Des cas qui, à l’origine, sont relativement simples à traiter, peuvent parfois s’aggraver au point de menacer le diagnostic vital en raison de complications dues à l’absence de soins.

« Des problèmes de santé font sombrer des familles entières dans l’endettement. Il y a très peu de travail pour les réfugiés syriens, dont la plupart sont arrivés au Liban sans aucun argent ou presque. Ils ont dû faire un choix : régler des soins de santé, payer leur loyer ou acheter de quoi se nourrir », a déclaré Audrey Gaughran.

« Il est temps pour la communauté internationale de prendre acte des conséquences de son incapacité à fournir une aide satisfaisante aux personnes réfugiées à la suite du conflit syrien. Il faut absolument que les pays répondent à l’appel à l’aide humanitaire pour la Syrie et redoublent d’efforts pour proposer des lieux de réinstallation aux réfugiés les plus vulnérables, y compris à ceux qui ont désespérément besoin de soins médicaux », a déclaré Audrey Gaughran.

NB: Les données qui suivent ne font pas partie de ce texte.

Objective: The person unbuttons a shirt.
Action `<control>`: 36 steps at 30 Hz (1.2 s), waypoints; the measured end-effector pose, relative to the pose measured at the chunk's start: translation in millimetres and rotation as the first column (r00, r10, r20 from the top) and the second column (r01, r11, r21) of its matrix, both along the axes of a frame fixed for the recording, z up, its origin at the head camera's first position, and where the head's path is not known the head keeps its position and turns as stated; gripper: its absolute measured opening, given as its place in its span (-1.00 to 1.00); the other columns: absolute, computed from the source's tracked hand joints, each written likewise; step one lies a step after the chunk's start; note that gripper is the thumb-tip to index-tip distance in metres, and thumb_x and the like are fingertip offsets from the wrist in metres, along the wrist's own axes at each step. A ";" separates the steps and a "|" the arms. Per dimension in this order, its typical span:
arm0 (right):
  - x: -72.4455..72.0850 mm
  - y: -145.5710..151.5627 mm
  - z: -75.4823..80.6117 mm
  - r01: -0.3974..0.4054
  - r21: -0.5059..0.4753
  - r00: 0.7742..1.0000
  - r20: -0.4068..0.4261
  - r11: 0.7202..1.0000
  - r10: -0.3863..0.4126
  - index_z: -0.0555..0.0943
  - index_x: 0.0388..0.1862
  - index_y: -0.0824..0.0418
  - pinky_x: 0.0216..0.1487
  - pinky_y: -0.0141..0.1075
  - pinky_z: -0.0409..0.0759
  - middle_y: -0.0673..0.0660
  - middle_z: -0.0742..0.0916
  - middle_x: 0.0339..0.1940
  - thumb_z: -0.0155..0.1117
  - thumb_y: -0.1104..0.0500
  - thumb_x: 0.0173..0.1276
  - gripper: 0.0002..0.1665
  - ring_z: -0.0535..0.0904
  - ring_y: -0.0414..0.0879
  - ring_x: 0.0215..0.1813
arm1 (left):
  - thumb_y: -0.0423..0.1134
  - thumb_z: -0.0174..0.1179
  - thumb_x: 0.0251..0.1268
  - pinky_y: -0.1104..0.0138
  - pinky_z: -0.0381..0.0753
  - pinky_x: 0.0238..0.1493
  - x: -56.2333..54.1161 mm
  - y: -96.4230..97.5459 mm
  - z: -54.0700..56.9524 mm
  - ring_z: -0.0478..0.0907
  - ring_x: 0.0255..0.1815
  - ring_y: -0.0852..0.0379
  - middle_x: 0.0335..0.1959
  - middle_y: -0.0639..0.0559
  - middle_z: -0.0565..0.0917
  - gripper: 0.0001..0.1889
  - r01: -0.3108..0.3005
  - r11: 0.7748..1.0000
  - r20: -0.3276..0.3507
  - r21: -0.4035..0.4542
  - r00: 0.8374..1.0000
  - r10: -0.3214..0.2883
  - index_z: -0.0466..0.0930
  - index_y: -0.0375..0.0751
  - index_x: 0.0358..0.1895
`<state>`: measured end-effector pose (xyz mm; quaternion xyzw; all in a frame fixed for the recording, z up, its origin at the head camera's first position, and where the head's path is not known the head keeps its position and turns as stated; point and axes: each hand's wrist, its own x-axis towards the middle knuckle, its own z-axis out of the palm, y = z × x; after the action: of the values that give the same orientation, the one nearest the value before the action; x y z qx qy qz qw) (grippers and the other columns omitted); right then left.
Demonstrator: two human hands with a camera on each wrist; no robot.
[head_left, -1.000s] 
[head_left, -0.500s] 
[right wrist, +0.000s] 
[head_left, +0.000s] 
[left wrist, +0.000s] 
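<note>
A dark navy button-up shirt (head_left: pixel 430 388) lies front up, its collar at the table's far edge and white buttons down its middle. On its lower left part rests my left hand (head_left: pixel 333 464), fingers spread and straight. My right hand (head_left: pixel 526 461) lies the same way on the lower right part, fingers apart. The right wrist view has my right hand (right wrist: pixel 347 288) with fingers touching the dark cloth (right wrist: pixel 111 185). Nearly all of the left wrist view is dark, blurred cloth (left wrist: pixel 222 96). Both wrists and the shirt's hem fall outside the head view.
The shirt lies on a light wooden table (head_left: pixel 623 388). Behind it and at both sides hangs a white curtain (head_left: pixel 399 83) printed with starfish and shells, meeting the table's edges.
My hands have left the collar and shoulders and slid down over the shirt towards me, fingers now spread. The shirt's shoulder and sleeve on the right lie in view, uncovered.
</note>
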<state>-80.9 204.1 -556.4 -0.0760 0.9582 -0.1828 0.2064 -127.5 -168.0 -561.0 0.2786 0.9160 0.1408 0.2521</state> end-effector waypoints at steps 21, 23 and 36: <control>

Amnesty International est consciente que l’afflux de réfugiés pèse très lourdement sur les ressources du Liban, y compris sur les services de santé du pays. L’organisation demande cependant au gouvernement d’adopter une stratégie à long terme pour faire face aux besoins de santé de la population réfugiée syrienne.

« Le Liban doit mettre en place une stratégie nationale dans le domaine de la santé qui assure l’offre de services à tous dans le pays, y compris aux Libanais pauvres et défavorisés ainsi qu’aux réfugiés  », a déclaré Audrey Gaughran.

« Le Liban est confronté à des choix difficiles pour répondre aux besoins de sa propre population et satisfaire à ses obligations envers les réfugiés. Il ne doit pas avoir à gérer seul l’une des crises humanitaires les plus graves de l’histoire. La communauté internationale doit en partager la responsabilité, et les pays qui ont les moyens d’intervenir doivent le faire. »

Complément d’information

Le Liban croule sous le poids de l’afflux de réfugiés et ne dispose pas de ressources suffisantes pour gérer la situation dans de bonnes conditions. Plus d’un million de réfugiés en provenance de Syrie sont actuellement enregistrés au Liban. Ce chiffre devrait s’élever à 1,5 million d’ici la fin de l’année 2014, ce qui représenterait un tiers de la population du pays avant la guerre en Syrie.

Les réfugiés syriens enregistrés peuvent demander à bénéficier de soins de santé au Liban via un programme géré par le HCR. En raison des ressources financières limitées dont il dispose, l’organisme des Nations unies a décidé de privilégier les soins primaires et ceux d’urgence par rapport aux hospitalisations et à des traitements plus onéreux et plus complexes.

Cette brochure porte principalement sur les réfugiés syriens au Liban. Elle n’évoque pas la situation d’autres réfugiés dans le pays, parmi lesquels les 50 000 réfugiés palestiniens qui ont fui la Syrie et la population réfugiée palestinienne établie dans le pays. Au Liban, les réfugiés palestiniens ont accès à des services et des soins de santé via l’Office de secours et de travaux des Nations unies pour les réfugiés de Palestine dans le Proche-Orient (UNRWA), et non via le HCR.